Anunciante e agência: Sabesp e Lowe, Loducca
Relator: Enio Basílio Rodrigues
Decisão: Sustação

Consumidor vem ao Conar reclamar contra publicidade da Sabesp, que anuncia o fim do rodízio no abastecimento de água na cidade de São Paulo. O consumidor informa, porém, que mora em bairro da Zona Leste da capital onde diariamente ocorrem cortes no abastecimento.

Em sua defesa, a anunciante alega que a peça em exame informava sobre o fim do rodízio de fornecimento de água, adotado desde o verão de 85/86, graças a investimentos em várias obras. A Sabesp diz, porém, que isso não elimina todos os problema de abastecimento de água e lembra que veiculou comunicados chamando a atenção da população para o fato e estimulando medidas de economia. Considera, portanto, que fez todos os esclarecimentos necessários ao bom entendimento dos fatos. Quanto ao caso específico do consumidor, a Sabesp informa que este reside em área onde o abastecimento ainda é frágil, principalmente nos períodos de verão.

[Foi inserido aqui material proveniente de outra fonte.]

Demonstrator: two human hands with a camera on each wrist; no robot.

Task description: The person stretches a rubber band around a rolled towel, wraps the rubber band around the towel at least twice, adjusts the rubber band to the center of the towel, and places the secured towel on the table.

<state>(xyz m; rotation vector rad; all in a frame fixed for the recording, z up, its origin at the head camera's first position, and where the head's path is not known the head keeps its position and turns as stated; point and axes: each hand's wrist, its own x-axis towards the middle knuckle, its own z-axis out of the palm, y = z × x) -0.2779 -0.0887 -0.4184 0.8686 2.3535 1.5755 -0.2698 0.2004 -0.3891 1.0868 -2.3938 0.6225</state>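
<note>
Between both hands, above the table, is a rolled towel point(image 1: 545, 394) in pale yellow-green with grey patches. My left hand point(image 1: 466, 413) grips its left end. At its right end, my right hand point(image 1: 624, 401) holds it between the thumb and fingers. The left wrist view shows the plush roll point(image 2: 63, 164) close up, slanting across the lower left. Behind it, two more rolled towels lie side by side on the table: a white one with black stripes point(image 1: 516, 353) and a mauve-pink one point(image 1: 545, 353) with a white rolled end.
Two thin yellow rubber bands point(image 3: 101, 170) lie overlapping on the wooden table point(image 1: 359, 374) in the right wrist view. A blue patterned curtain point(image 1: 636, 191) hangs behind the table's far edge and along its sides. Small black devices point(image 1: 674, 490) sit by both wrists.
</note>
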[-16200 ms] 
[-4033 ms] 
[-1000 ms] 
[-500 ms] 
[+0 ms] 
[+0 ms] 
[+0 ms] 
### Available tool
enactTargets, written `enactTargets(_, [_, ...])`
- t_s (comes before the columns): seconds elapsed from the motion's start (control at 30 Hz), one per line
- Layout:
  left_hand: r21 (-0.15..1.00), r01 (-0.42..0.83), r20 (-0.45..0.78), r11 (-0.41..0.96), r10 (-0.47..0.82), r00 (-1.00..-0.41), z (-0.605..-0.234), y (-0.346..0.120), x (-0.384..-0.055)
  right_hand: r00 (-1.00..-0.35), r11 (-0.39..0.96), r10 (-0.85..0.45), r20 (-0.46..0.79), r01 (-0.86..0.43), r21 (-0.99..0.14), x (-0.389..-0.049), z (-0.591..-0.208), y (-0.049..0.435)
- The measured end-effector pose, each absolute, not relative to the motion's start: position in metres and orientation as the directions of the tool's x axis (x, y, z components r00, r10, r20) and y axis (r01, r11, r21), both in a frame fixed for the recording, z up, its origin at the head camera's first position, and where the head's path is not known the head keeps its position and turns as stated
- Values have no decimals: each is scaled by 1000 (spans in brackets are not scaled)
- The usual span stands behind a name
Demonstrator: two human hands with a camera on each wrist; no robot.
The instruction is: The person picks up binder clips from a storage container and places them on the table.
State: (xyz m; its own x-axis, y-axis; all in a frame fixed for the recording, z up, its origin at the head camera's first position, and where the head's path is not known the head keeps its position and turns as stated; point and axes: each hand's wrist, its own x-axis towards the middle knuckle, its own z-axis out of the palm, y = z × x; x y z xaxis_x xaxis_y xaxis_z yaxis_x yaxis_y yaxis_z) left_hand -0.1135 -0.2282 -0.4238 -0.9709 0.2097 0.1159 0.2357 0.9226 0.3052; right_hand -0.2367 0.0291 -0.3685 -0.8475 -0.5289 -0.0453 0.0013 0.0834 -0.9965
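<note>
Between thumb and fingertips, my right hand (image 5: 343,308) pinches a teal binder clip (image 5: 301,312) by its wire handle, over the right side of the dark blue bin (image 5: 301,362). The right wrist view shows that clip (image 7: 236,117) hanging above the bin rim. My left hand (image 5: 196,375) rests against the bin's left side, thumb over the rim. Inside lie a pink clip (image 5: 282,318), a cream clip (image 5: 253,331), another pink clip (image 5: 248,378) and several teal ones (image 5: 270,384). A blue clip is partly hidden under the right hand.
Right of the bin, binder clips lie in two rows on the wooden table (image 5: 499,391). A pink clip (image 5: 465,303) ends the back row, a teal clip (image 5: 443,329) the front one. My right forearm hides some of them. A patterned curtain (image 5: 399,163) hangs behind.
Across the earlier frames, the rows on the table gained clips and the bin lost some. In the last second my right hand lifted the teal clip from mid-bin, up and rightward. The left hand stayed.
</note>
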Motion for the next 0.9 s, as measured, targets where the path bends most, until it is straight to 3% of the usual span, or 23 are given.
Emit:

O relator sugeriu a sustação da peça, voto acolhido pela maioria dos membros da Câmara. Não obstante o conhecimento de tratar-se de anúncio de oportunidade, a recomendação visa a externar a reprovação da Câmara, por entender que, para o consumidor, o que interessa é ter água saindo por sua torneira, e a notícia do fim do rodízio o levou a acreditar que isso ocorreria daí para a frente, sem outros contratempos, desculpas ou "esclarecimentos".


Representação nº 19/99
Autora: Motorola
Objeto: campanha "788 o menor digital Ericsson"
Anunciante: Ericsson
Relator: Eduardo Domingues
Decisão: Arquivamento
Peças impressas: Alteração

A Motorola se insurge contra campanha de lançamento do aparelho celular Ericsson 788, apoiada no claim "o menor digital Ericsson".

A Motorola alega que o aparelho StarTac 7760, por ela produzido, tem dimensões comprovadamente menores do que o modelo 788 e descarta a interpretação de que o aparelho da Ericsson seria o menor produzido pela empresa, pois recursos gráficos - por exemplo, o uso de cores diferentes para grafar as palavras - induziriam o consumidor a erro.

A anunciante defendeu-se, dizendo que apenas usou logotipia própria ao grafar a marca Ericsson.

O relator analisou separadamente os comerciais para TV e as peças impressas da campanha. Em relação aos comerciais, não viu qualquer restrição, uma vez que o locutor não enfatiza a marca Ericsson. Já em relação às peças impressas, deu razão ao reclamo da Motorola, sugerindo alteração. "Normalmente, um logotipo não é lido, e sim percebido", disse. Seu voto foi acolhido por unanimidade.